Тот, кто верит в лучшее будущее, должен знать, что это — короткое, переходное время, надо переждать, пока порода сытых, равнодушных и брезгливых людей, давно ненавистных всем артистам и художникам, без различия направлений, покинет навсегда светлые театральные залы и опустится на дно, куда ей и суждено опуститься, другая же порода, неудержимо рвущаяся наверх, — порода людей, душевно голодных, внимательных и чутких, — еще не наполнит этих зал.
Я не знаю, долго ли протянется такое время, может быть, период будет длительным, может быть, великое искусство, театральное в частности, так же не понадобится новым людям, как оно давно не нужно людям старым, но это — вопрос второстепенный не только для искусства, но и для всякого художника.
Во всяком случае, государство должно сделать опыт, попробовать выдержать бюджетное испытание, если оно пойдет на это до конца, искусство соизволит на принятие от него внешней поддержки.
Пока государство идет навстречу таким опытам. Оно намерено оказать поддержку как государственным, так и нарождающимся коммунальным театрам. Если оно остановится на полдороге, убоится и откажется этим заниматься, тем хуже будет для него.
От государства, которое захватило щупальцами весь мир, которое не ведает удержу, которое не владеет своими силами, которое довело Европу до того военного растления, в котором она сейчас находится, можно ожидать всего.
Государству ничего не стоит при каком угодно режиме закрыть двери театров так же, как и двери университетов. Это — маленькое движение щупальцев, движение на отдаленной периферии, сразу почти незаметное в центре.
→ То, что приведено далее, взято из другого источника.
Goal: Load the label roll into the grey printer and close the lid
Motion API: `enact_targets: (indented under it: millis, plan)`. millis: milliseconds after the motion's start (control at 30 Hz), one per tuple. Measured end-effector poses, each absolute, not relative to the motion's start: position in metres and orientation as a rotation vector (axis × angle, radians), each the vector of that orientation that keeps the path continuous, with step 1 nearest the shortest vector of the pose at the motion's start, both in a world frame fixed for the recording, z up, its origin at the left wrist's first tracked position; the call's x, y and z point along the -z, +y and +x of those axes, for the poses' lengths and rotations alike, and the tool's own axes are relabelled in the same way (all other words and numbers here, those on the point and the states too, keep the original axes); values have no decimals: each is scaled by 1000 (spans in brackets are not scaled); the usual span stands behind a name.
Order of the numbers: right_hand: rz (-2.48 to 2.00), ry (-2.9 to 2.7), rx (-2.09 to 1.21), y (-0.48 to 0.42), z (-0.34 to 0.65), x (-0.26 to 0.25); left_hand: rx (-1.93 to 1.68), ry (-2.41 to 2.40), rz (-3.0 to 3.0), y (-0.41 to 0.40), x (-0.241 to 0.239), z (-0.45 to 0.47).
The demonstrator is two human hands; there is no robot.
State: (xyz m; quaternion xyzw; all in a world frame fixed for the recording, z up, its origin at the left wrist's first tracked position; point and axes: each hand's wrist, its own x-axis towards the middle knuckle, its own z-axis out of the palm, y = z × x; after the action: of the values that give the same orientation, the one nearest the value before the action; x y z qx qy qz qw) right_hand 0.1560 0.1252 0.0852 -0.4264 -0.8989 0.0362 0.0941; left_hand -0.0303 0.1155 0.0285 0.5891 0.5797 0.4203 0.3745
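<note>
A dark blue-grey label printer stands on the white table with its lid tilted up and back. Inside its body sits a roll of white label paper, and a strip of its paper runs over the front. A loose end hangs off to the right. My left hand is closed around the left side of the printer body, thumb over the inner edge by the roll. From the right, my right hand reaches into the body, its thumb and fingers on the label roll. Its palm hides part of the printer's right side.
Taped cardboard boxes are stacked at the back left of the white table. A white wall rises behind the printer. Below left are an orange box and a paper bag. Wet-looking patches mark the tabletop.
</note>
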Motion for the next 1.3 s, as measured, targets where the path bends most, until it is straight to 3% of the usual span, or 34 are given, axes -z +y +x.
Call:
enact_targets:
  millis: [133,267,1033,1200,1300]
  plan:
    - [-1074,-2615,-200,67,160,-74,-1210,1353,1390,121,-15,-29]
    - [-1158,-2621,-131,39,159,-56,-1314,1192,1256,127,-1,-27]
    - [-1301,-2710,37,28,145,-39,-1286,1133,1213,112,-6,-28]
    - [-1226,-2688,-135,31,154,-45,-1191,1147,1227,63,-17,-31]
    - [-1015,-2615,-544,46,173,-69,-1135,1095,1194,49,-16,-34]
Сила государства (пресловутая страшная ‘мощь’) такова, что сразу никто — ни общество, ни отдельные люди — ничего не сумеют противопоставить гибели целых учреждений (театров) и отдельных людей (художников).
Но если это случится, то горе государству в будущем. Щупальцы его отсохнут, ослабеют, ответом на всю его мрачную деятельность в прошлом будет неслыханная и дикая анархия, которая затмит собою все ужасы его прошлых войн, это будет слепой бунт людей, долго пребывавших во мраке, справедливое возмездие тем, кто полагает, что человек может быть доволен единым хлебом.
И опять возвратится каменный век. И опять внезапно и таинственно улыбнется бедный человек, еще затравленный зверьми, еще дикий, он опять начнет царапать камнем свои бедные изображения, бледные узоры, влекомый все той же необъяснимой и неотвратимой силой искусства.